Prior experiences on distributed learning approaches such as Clara platform have been launched to promote collaboration among institutions preserving policy and regulatory aspects (https://developer.nvidia.com/clara).

Deep learning applied to images attempts to identify features in an image that could be predictive of the outcome of interest (diagnosis or patient survival) without explicit human programming. On the other hand, radiomics is based on calculating many parameters (histogram and texture features), defined by mathematical formulas, that subsequently are analysed using appropriate statistical methods or ML algorithms to assess their potential diagnostic or predictive value. Interestingly, image mining tools may be based on combining these two strategies (radiomics and CNNs), such as in the study by Peng et al. [51]. They applied and compared handcrafted features (with the random forest for classification and prediction), PET-derived 2D and 3D CNN, and an algorithm integrating in-depth features with texture features to predict distant metastases development in patients affected by soft-tissue sarcoma. The multi-modality (PET/CT) collaborative (radiomics and CNN) learning approach demonstrated the best performance. The proposed combination strategy may overcome single approaches.

Knowledge of the basic principles and awareness of deep learning methods' advantages and limitations should become part of radiologists and nuclear medicine physicians' skills. Restructured training programmes are under development [70]. The availability of educational resources by national and international scientific societies and academia for practising professionals is growing; books [1, 71], journal articles [72,73,74], meetings[75], webinars, and online resources[76] can be accessed. The integration of AI-based tools into the medical workflow is an up-and-coming trend, and all the professionals working in imaging departments should embrace innovation coming from AI, attend training initiatives and be up to date.

We have to acknowledge that we may have missed some papers from technical and engineering resources. However, we aimed to identify the research trend towards the clinical arena.

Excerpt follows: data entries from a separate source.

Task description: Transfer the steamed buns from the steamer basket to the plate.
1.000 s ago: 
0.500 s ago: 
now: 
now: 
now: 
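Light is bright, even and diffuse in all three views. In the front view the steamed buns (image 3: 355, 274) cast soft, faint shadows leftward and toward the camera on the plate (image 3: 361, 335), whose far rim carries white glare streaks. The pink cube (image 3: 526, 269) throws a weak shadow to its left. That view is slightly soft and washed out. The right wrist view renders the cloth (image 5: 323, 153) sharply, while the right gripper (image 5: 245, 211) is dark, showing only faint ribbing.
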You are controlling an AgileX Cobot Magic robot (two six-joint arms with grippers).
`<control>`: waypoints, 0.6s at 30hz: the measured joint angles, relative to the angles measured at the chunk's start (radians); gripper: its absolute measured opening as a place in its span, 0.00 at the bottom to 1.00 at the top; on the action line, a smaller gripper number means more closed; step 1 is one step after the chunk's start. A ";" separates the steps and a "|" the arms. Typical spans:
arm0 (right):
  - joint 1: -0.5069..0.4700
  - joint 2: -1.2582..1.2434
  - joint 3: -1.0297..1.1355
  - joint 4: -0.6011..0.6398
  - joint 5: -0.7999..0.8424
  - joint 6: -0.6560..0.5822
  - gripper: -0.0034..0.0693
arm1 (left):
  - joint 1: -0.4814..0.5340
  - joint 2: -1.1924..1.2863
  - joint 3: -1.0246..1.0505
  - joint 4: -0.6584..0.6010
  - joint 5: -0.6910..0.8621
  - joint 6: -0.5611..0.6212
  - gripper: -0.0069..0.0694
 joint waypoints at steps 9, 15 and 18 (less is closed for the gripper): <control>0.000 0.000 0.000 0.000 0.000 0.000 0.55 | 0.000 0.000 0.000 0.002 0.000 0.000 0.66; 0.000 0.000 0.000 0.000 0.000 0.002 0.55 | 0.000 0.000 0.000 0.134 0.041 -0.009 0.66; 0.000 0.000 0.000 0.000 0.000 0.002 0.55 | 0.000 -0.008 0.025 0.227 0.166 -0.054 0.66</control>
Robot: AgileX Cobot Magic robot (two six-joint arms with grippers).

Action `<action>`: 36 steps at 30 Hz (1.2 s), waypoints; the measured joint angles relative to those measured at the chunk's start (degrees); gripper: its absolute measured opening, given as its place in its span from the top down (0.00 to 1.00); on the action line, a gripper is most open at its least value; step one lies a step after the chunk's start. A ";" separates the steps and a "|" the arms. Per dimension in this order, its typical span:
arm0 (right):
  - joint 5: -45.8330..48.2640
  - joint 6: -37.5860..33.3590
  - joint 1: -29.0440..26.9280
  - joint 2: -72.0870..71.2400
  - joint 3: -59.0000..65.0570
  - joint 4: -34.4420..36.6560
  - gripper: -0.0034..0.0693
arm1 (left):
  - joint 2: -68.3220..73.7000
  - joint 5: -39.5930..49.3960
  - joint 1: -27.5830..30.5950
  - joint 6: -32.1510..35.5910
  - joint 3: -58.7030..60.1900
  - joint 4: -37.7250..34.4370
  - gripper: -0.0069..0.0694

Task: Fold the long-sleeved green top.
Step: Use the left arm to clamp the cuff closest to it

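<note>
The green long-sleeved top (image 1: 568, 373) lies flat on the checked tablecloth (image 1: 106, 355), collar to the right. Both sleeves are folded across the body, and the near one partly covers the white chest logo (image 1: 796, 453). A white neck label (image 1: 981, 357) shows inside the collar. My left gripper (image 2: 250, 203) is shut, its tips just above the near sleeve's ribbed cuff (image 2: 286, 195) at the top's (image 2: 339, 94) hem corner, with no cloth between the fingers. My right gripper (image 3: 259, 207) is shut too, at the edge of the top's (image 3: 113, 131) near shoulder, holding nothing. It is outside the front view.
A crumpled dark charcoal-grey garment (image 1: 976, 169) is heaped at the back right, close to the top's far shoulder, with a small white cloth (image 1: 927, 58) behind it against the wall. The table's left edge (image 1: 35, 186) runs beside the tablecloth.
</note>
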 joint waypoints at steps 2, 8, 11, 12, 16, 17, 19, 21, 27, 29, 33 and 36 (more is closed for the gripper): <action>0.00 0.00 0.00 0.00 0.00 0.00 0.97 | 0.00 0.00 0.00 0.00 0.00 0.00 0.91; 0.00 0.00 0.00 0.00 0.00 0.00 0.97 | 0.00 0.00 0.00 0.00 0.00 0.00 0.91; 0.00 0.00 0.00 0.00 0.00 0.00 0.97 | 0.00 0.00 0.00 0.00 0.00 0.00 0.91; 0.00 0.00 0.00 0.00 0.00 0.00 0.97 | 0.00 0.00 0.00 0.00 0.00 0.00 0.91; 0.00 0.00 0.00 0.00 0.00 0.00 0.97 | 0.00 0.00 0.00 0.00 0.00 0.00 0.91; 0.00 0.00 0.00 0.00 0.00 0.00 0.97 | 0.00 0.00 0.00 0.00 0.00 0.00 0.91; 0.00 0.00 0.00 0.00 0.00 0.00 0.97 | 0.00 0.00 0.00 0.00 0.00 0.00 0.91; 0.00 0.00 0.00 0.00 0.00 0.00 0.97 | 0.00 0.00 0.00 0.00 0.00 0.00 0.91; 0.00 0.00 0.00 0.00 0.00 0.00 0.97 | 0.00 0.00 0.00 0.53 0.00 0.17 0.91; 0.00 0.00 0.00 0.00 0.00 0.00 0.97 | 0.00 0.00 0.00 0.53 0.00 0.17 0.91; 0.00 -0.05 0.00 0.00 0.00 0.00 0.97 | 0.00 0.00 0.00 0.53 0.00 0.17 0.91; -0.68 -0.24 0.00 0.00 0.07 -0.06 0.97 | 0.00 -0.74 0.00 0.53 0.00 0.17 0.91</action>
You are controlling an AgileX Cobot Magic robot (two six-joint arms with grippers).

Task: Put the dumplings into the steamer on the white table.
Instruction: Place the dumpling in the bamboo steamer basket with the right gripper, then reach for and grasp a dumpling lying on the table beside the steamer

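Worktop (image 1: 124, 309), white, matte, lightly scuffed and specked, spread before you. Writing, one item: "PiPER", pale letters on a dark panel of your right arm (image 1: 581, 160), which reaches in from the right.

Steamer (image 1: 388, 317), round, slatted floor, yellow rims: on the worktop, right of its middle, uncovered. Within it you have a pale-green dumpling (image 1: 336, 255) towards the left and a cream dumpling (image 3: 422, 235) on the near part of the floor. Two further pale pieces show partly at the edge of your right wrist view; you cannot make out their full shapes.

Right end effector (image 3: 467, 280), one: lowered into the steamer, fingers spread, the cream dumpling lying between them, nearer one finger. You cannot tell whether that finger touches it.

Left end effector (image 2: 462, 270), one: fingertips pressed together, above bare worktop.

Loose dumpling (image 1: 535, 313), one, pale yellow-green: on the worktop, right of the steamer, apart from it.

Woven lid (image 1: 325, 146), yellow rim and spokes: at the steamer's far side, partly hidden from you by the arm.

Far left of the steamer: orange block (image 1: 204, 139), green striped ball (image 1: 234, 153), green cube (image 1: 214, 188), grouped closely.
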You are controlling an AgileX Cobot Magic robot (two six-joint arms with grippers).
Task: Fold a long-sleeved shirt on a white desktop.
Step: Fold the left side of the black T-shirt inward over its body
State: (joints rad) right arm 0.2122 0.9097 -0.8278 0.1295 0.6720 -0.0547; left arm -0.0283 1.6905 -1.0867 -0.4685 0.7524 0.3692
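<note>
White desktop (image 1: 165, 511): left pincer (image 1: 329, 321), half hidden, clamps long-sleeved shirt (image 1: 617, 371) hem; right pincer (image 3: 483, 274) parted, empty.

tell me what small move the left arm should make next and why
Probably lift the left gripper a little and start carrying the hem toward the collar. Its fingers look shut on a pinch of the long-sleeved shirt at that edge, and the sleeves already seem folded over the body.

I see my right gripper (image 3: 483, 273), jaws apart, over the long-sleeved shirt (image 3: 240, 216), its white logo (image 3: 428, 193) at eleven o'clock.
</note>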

Secondly, we did not perform a quality assessment of the studies since we intended to include preliminary investigations to identify early trends in CNN-based approaches in PET imaging.

In conclusion, CNN applications for PET/CT and PET/MR are exponentially growing for both technical and clinical purposes. ML algorithms demonstrated promising results with performances equal or even higher compared to conventional approaches. Novel research strategies emerged to face the challenges of ML algorithms development. Introduction of AI-based methods into clinical practice requires dedicated educational initiatives for professionals involved in the medical imaging field to enable a critical appraisal of the advantages and limitations of AI-based tools.